## WORK REQUEST
Would you copy the records exactly, leaving the pictures out?

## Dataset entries
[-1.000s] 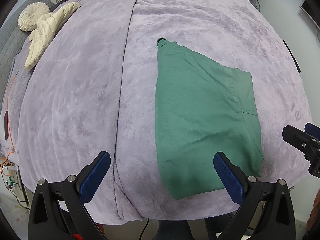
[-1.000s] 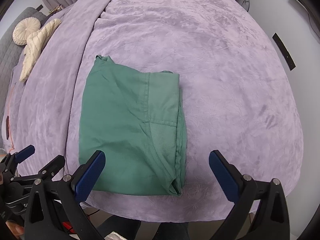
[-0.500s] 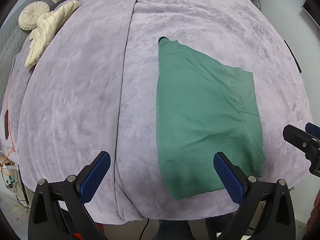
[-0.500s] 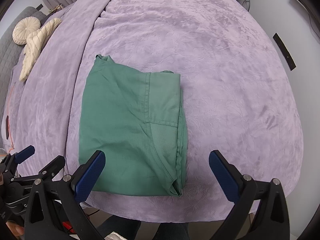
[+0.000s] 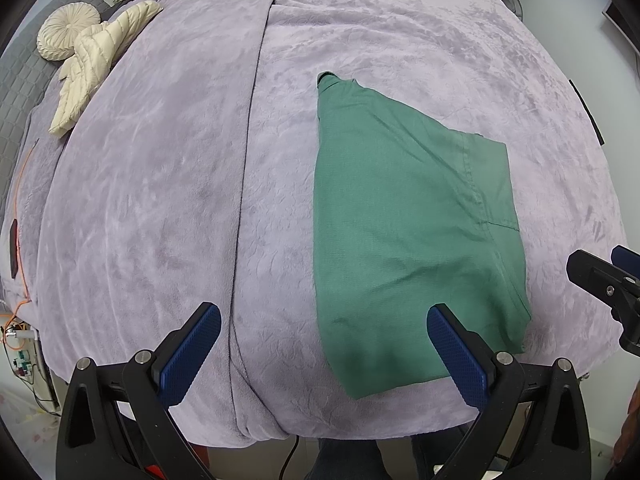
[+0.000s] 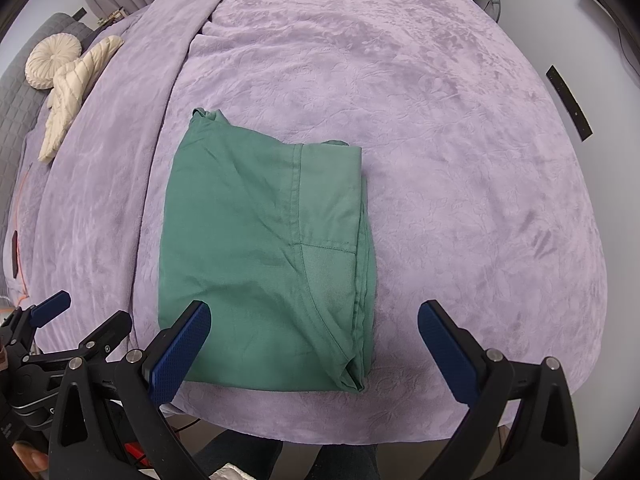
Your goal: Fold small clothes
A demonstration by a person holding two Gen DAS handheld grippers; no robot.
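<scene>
Green garment (image 6: 264, 248) (folded) — ahead, between spread grippers.

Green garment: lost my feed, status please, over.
Left gripper open, empty. Right gripper open, empty. Green garment lies partly folded on purple blanket, untouched. Nothing in the way.

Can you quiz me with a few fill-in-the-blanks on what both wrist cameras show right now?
1. The folded garment on the purple blanket is ____ in colour.
2. Both the left gripper and the right gripper have their jaws ____.
3. The round cream cushion lies far off to the ____.

Missing words: green; open; left
</scene>
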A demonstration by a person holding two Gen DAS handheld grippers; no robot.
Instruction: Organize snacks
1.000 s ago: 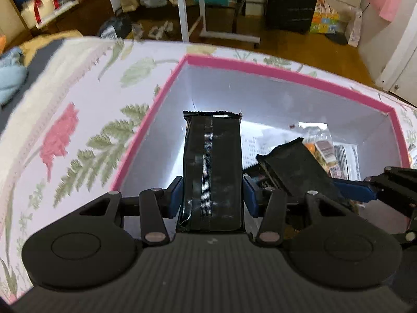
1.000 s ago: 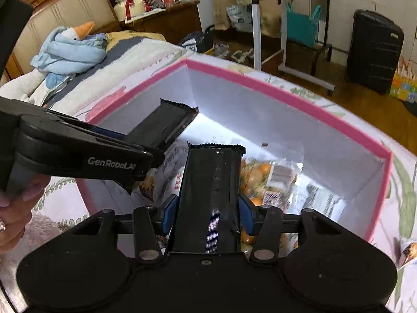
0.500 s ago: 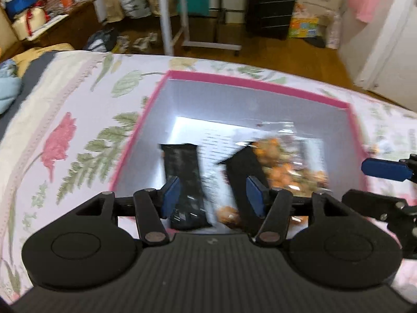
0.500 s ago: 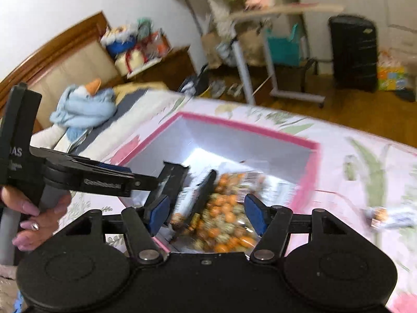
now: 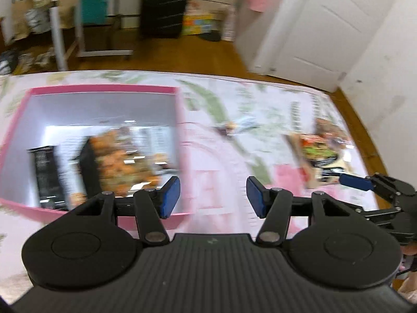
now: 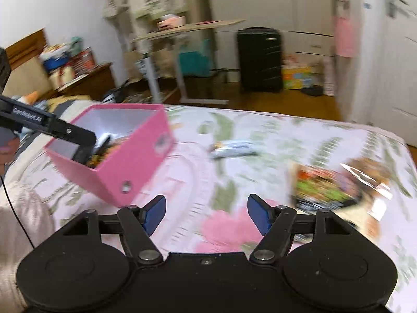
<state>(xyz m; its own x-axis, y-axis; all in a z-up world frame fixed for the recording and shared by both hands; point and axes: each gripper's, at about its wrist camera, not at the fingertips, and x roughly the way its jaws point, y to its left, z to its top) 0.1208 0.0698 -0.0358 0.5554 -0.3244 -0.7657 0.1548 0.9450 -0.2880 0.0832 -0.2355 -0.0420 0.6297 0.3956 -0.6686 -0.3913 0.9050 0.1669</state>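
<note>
A pink box (image 5: 179,120) (image 6: 135,161) stands on the floral bedspread and holds two black snack bars (image 5: 45,172) and a bag of orange snacks (image 5: 122,161). My left gripper (image 5: 210,197) is open and empty, above the box's right front corner. My right gripper (image 6: 206,215) is open and empty over the bedspread, right of the box. A small silvery snack packet (image 6: 232,149) (image 5: 237,126) lies on the bed beyond the box. A pile of colourful snack bags (image 6: 336,185) (image 5: 320,154) lies at the right. The frames are blurred.
The bed's far edge (image 6: 260,112) drops to a wooden floor with a black suitcase (image 6: 259,60) and a rolling desk (image 6: 187,28). A white door (image 5: 325,26) stands at the right. The left tool's arm (image 6: 49,127) reaches over the box.
Both grippers let go of their black snack bars, which now lie in the box. Both opened wide and swung right, away from the box toward the snacks on the bed.
</note>
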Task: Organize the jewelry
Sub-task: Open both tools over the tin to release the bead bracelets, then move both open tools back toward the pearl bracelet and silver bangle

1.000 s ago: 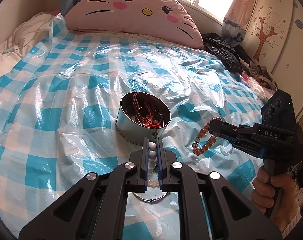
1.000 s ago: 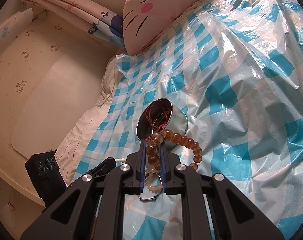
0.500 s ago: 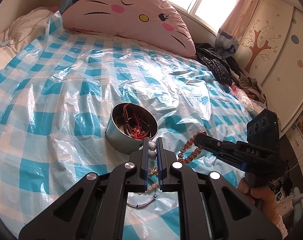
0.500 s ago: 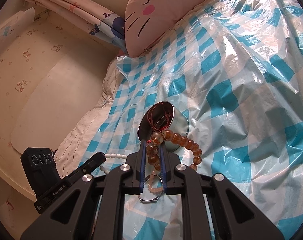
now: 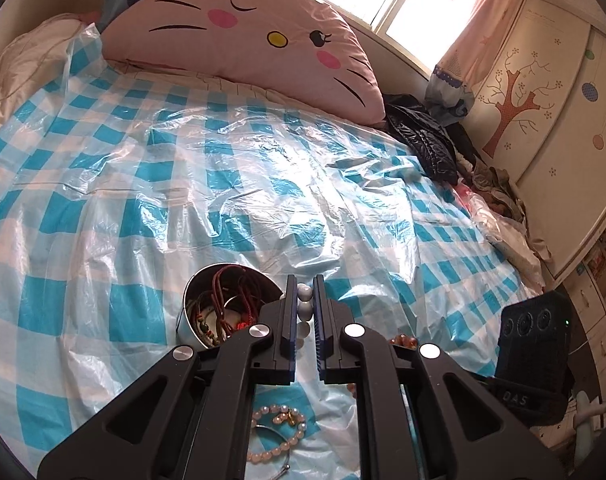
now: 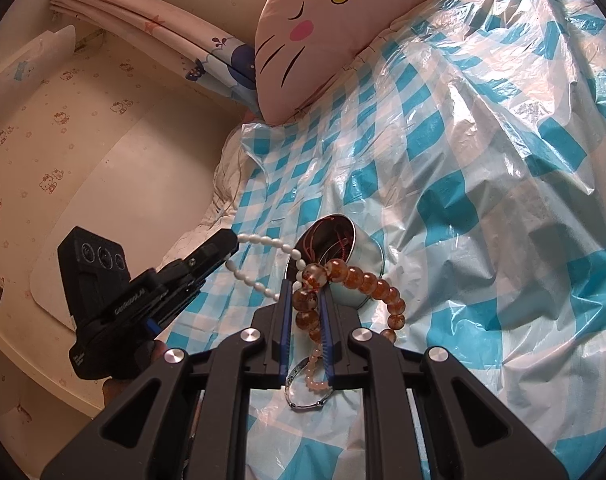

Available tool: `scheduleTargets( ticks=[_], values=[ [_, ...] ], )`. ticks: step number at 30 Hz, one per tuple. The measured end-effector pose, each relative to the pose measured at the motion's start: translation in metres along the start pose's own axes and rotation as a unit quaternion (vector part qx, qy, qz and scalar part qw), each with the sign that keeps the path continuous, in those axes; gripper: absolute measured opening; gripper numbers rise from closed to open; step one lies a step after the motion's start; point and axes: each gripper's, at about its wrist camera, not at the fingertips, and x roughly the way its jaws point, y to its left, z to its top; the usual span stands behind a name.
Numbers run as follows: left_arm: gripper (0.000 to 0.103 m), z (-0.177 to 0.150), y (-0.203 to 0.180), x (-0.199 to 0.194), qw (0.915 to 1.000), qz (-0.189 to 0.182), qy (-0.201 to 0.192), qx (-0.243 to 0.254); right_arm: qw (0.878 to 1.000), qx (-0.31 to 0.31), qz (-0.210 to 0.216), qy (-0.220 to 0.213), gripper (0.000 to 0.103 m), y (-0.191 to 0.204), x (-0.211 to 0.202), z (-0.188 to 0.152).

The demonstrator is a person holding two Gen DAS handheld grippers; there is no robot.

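Left wrist view: left tool [image 5: 304, 308], gripping white beads [image 5: 304, 303], has risen beside tin [image 5: 223, 312]; right tool [image 6: 306, 300] clamps amber beads [image 6: 307, 307], so drops follow.

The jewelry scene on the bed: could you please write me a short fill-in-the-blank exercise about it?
1. The left gripper is shut on a strand of ____ beads.
2. The right gripper is shut on the ____ bead bracelet.
3. The red cords lie inside the round metal ____.

Missing words: white; amber; tin
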Motion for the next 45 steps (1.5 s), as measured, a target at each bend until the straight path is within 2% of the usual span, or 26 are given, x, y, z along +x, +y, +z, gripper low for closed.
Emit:
scheduleTargets(
  ticks=[1, 4, 8, 14, 16, 18, 21, 22, 24, 27, 30, 33, 38, 43, 45],
  values=[
    [0.007, 0.001, 0.004, 0.009, 0.9999, 0.014, 0.006, -0.005, 1.000, 0.000, 0.001, -0.001, 0.015, 0.000, 0.000, 0.000],
    [0.007, -0.001, 0.024, 0.027, 0.9957, 0.086, 0.022, -0.028, 1.000, -0.006, -0.002, -0.003, 0.015, 0.003, -0.001, 0.001],
    [0.010, -0.012, 0.046, 0.012, 0.9911, 0.115, 0.006, -0.067, 1.000, -0.019, -0.002, -0.014, 0.015, 0.012, -0.004, 0.003],
    [0.025, -0.033, 0.069, -0.025, 0.9831, 0.127, -0.025, -0.129, 0.999, -0.026, 0.027, -0.009, 0.016, 0.030, 0.012, 0.012],
    [0.036, -0.039, 0.072, -0.035, 0.9807, 0.127, -0.036, -0.145, 0.999, -0.035, 0.032, 0.004, 0.016, 0.040, 0.027, 0.016],
    [0.042, -0.043, 0.075, -0.042, 0.9789, 0.127, -0.045, -0.153, 0.998, -0.048, 0.035, 0.014, 0.016, 0.051, 0.043, 0.023],
    [0.044, -0.045, 0.078, -0.040, 0.9791, 0.121, -0.039, -0.159, 0.997, -0.047, 0.057, 0.022, 0.017, 0.062, 0.069, 0.036],
    [0.044, -0.045, 0.079, -0.038, 0.9792, 0.121, -0.035, -0.160, 0.997, -0.045, 0.066, 0.021, 0.019, 0.064, 0.076, 0.039],
    [0.044, -0.046, 0.080, -0.036, 0.9794, 0.118, -0.030, -0.161, 0.996, -0.031, 0.084, 0.022, 0.036, 0.061, 0.090, 0.043],
    [0.044, -0.046, 0.081, -0.036, 0.9799, 0.117, -0.029, -0.159, 0.999, -0.020, 0.009, 0.046, 0.038, 0.041, 0.109, 0.041],
    [0.045, -0.046, 0.082, -0.036, 0.9797, 0.114, -0.030, -0.162, 0.998, 0.008, -0.036, 0.055, 0.038, 0.016, 0.102, 0.032],
    [0.047, -0.046, 0.085, -0.037, 0.9785, 0.116, -0.031, -0.167, 0.998, 0.023, -0.045, 0.032, 0.039, 0.006, 0.082, 0.032],
    [0.050, -0.048, 0.085, -0.036, 0.9782, 0.123, -0.026, -0.166, 0.998, 0.024, -0.057, 0.017, 0.050, 0.004, 0.057, 0.018],
    [0.055, -0.057, 0.066, -0.035, 0.9834, 0.139, -0.007, -0.117, 0.996, 0.020, -0.076, 0.031, 0.054, 0.002, 0.043, -0.002],
    [0.058, -0.064, 0.057, -0.038, 0.9843, 0.149, 0.002, -0.093, 0.994, 0.000, -0.099, 0.036, 0.058, 0.007, 0.041, -0.009]
  ],
)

## YOUR SOLUTION
[-1.000s] 
[-1.000s] 
[-0.500s] 
[-0.500s] 
[+0.000s] 
[+0.000s] 
Your goal: Fold small clothes
A demonstration by a person holding two Gen DAS handheld grippers; no robot.
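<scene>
Green garment (image 6: 264, 248) (folded) — ahead, between spread grippers.

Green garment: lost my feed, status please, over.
Left gripper open, empty. Right gripper open, empty. Green garment lies partly folded on purple blanket, untouched. Nothing in the way.

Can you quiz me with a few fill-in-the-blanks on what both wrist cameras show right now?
1. The folded garment on the purple blanket is ____ in colour.
2. Both the left gripper and the right gripper have their jaws ____.
3. The round cream cushion lies far off to the ____.

Missing words: green; open; left
</scene>
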A demonstration by a person holding two Gen DAS handheld grippers; no robot.
Instruction: Organize snacks
1.000 s ago: 
1.000 s ago: 
0.500 s ago: 
0.500 s ago: 
now: 
now: 
<state>(xyz m; its own x-axis, y-axis; all in a z-up world frame fixed for the recording and shared by both hands; point and axes: each gripper's, at about its wrist camera, not at the fingertips, and x roughly the way its jaws point, y to its left, z to its top) 0.1208 0.0698 -0.0358 0.5554 -0.3244 -0.7657 0.1548 0.9450 -0.2880 0.0832 -0.2355 -0.0420 0.6297 0.3956 -0.6686 -0.3913 0.9050 0.1669</state>
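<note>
A pink box (image 5: 179,120) (image 6: 135,161) stands on the floral bedspread and holds two black snack bars (image 5: 45,172) and a bag of orange snacks (image 5: 122,161). My left gripper (image 5: 210,197) is open and empty, above the box's right front corner. My right gripper (image 6: 206,215) is open and empty over the bedspread, right of the box. A small silvery snack packet (image 6: 232,149) (image 5: 237,126) lies on the bed beyond the box. A pile of colourful snack bags (image 6: 336,185) (image 5: 320,154) lies at the right. The frames are blurred.
The bed's far edge (image 6: 260,112) drops to a wooden floor with a black suitcase (image 6: 259,60) and a rolling desk (image 6: 187,28). A white door (image 5: 325,26) stands at the right. The left tool's arm (image 6: 49,127) reaches over the box.
Both grippers let go of their black snack bars, which now lie in the box. Both opened wide and swung right, away from the box toward the snacks on the bed.
</note>
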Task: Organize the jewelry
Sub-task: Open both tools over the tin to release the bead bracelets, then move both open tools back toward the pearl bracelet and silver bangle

1.000 s ago: 
1.000 s ago: 
0.500 s ago: 
0.500 s ago: 
now: 
now: 

Available tool: `scheduleTargets( ticks=[_], values=[ [_, ...] ], )`. ticks: step number at 30 Hz, one per tuple. The measured end-effector pose, each relative to the pose measured at the motion's start: translation in metres along the start pose's own axes and rotation as a unit quaternion (vector part qx, qy, qz and scalar part qw), each with the sign that keeps the path continuous, in those axes; gripper: absolute measured opening; gripper numbers rise from closed to open; step one lies a step after the motion's start; point and axes: each gripper's, at about its wrist camera, not at the fingertips, and x roughly the way its jaws point, y to its left, z to its top; the usual span stands behind a name.
Numbers run as follows: left_arm: gripper (0.000 to 0.103 m), z (-0.177 to 0.150), y (-0.203 to 0.180), x (-0.199 to 0.194), qw (0.915 to 1.000), qz (-0.189 to 0.182), qy (-0.201 to 0.192), qx (-0.243 to 0.254); right_arm: qw (0.878 to 1.000), qx (-0.31 to 0.31), qz (-0.210 to 0.216), qy (-0.220 to 0.213), gripper (0.000 to 0.103 m), y (-0.191 to 0.204), x (-0.211 to 0.202), z (-0.188 to 0.152).

The demonstrator is a person holding two Gen DAS handheld grippers; there is no robot.

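Left wrist view: left tool [image 5: 304, 308], gripping white beads [image 5: 304, 303], has risen beside tin [image 5: 223, 312]; right tool [image 6: 306, 300] clamps amber beads [image 6: 307, 307], so drops follow.

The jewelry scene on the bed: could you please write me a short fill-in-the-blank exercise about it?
1. The left gripper is shut on a strand of ____ beads.
2. The right gripper is shut on the ____ bead bracelet.
3. The red cords lie inside the round metal ____.

Missing words: white; amber; tin
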Motion for the next 45 steps (1.5 s), as measured, a target at each bend until the straight path is within 2% of the usual span, or 26 are given, x, y, z along +x, +y, +z, gripper low for closed.
Emit:
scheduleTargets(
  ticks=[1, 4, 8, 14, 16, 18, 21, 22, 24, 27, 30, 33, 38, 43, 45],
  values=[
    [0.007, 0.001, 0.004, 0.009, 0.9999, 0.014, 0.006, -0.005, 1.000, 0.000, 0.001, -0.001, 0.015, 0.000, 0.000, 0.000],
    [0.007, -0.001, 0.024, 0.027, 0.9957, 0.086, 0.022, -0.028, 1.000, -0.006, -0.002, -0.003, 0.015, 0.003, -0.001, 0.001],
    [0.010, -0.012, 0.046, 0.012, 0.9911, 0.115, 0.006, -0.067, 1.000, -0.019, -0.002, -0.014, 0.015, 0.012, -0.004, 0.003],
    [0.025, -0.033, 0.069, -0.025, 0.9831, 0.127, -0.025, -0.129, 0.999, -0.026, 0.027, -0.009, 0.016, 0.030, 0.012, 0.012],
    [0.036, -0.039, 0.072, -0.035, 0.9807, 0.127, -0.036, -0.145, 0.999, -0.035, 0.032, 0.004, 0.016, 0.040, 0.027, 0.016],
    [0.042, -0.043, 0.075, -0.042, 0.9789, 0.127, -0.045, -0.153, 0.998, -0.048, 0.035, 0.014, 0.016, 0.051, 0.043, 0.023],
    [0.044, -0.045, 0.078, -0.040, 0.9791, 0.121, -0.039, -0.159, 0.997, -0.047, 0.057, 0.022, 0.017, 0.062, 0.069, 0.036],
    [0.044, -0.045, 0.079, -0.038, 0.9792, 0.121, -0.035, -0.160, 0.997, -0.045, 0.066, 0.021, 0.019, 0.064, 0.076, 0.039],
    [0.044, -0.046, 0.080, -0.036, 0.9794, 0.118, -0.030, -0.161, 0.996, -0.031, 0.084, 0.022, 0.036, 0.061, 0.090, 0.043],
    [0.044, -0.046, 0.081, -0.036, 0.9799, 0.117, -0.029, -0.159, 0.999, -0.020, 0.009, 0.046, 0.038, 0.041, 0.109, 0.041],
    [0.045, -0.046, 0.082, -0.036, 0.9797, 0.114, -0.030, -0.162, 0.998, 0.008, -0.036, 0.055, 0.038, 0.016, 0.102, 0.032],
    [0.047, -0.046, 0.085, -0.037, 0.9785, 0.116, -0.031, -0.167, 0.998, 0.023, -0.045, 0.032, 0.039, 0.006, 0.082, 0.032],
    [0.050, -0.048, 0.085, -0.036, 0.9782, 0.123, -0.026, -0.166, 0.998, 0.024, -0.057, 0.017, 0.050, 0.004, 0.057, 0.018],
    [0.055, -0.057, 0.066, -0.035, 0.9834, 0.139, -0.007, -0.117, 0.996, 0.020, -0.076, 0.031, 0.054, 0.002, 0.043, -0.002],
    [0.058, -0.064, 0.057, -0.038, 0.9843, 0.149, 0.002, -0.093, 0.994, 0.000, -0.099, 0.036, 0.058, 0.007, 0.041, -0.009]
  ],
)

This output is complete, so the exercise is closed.